Morningstar Wide Moat Focus Total Return Index (WMW): Prospectus, Portfolio

Index Construction

The Index is comprised of the twenty eligible companies in the Morningstar Wide Moat universe with the highest ratios of Fair Value Price to stock price.

Wide Moat companies: (i) a maintainable ROIC exceeding cost of capital and (ii) a sustainable competitive advantages (About 10 percent of companies in the Morningstar US Market Index).

The “Fair Value Price” of a company is calculated based on projections of future cash flows over three periods – (1) the succeeding 5 years, (2) year 6 until “perpetuity,” which is defined as when a company’s ROIC equals its cost of capital and (3) perpetuity. The sum of the projected future cash flows over these three periods is discounted to present value, netted against the company’s debt and adjusted for off-balance sheet assets and liabilities to arrive at a company’s fair value.
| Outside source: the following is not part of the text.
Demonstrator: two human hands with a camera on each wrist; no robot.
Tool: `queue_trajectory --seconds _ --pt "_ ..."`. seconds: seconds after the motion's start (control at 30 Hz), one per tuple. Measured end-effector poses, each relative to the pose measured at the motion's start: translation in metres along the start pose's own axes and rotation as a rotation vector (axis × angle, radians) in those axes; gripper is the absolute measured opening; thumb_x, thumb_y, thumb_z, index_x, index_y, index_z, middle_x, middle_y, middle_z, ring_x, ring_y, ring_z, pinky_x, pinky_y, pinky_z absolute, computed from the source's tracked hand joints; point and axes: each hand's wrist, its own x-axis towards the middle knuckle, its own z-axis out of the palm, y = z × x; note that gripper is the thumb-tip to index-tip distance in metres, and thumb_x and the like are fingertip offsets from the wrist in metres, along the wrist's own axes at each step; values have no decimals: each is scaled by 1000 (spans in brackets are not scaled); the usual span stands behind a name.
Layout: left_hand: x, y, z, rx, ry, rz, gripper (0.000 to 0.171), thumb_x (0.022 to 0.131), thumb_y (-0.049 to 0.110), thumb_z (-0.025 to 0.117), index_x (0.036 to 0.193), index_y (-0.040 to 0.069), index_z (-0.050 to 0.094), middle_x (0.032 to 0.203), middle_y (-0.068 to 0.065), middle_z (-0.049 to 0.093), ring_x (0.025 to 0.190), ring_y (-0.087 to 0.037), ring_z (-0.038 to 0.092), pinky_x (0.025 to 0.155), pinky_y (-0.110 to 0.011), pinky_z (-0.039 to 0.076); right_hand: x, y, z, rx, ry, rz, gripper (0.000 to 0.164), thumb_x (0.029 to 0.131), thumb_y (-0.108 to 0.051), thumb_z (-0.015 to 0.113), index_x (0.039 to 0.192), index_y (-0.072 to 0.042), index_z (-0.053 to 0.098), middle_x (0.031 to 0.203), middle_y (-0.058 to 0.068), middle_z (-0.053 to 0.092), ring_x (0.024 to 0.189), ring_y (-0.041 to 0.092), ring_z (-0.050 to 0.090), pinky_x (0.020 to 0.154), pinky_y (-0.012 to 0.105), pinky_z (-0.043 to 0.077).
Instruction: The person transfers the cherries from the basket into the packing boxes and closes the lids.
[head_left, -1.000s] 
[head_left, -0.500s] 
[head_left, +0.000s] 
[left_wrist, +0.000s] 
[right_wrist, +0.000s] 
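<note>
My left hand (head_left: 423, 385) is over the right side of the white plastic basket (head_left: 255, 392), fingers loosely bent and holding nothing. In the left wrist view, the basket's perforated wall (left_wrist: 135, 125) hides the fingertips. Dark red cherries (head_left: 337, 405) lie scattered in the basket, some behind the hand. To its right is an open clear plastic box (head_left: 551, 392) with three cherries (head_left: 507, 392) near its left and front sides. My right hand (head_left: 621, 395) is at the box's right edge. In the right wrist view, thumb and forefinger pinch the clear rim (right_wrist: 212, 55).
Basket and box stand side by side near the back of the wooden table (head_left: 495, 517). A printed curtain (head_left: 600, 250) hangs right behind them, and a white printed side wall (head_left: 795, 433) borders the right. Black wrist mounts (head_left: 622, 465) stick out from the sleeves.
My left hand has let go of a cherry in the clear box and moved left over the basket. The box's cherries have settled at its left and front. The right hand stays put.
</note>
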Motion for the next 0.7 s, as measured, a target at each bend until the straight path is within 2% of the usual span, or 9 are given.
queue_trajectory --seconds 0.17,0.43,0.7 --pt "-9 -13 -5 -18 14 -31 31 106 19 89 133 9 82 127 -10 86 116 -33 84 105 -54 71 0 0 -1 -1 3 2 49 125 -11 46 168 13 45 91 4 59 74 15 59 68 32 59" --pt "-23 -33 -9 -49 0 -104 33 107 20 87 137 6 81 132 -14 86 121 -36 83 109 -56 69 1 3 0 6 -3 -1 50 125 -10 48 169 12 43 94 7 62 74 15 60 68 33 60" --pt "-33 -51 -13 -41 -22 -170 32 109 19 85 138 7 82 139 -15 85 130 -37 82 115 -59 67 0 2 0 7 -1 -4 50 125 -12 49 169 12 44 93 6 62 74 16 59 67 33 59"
Reconstitution and Rebalancing

The Index is reconstituted and rebalanced such that the Index membership is reset and the weights of the Index Components are adjusted quarterly on the Monday following the third Friday of March, June, September and December of each year. Reconstitution and rebalancing are carried out after the day’s closing Index levels have been determined. The Index is equally weighted upon reconstitution and rebalancing and each Index Component has an initial weight of 5% of the Index.

Calculation of the Index

The Index is calculated daily using the following formula:

Index(t) = sum(pi(t)* si(t)) / C(t)*sum(pi(0)*si(0)), sums are over n stocks in the index

= (M(t)/B(t)) * Base IndexValue

The above formula can be simplified as:

Index(t) = M(t)/D(t)

where:

D(t) = divisor at time (t) = B(t)/Base Index Level

n = number of stocks in the Index

pj(0) = closing price of stock j at the base date

sj(0) = constructed shares of company j at the base date

pi(t) = price of stock i at time (t)

si(t) = constructed shares of company i at time (t)

C(t) = adjustment factor for the base date market capitalization

t = time the Index is calculated

M(t) = market capitalization of the Index at time (t)

B(t) = adjusted base date market capitalization of the Index at time (t)

The shares (si(t)) for the Index Components are artificial constructs used for calculation purposes. Generally, because the Index is not market capitalization weighted, changes to the share capital structure of the Index Components do not affect the component weights. All dividends, regular or otherwise, paid on the Index Components are treated as reinvested in the Index and reflected in the Index level.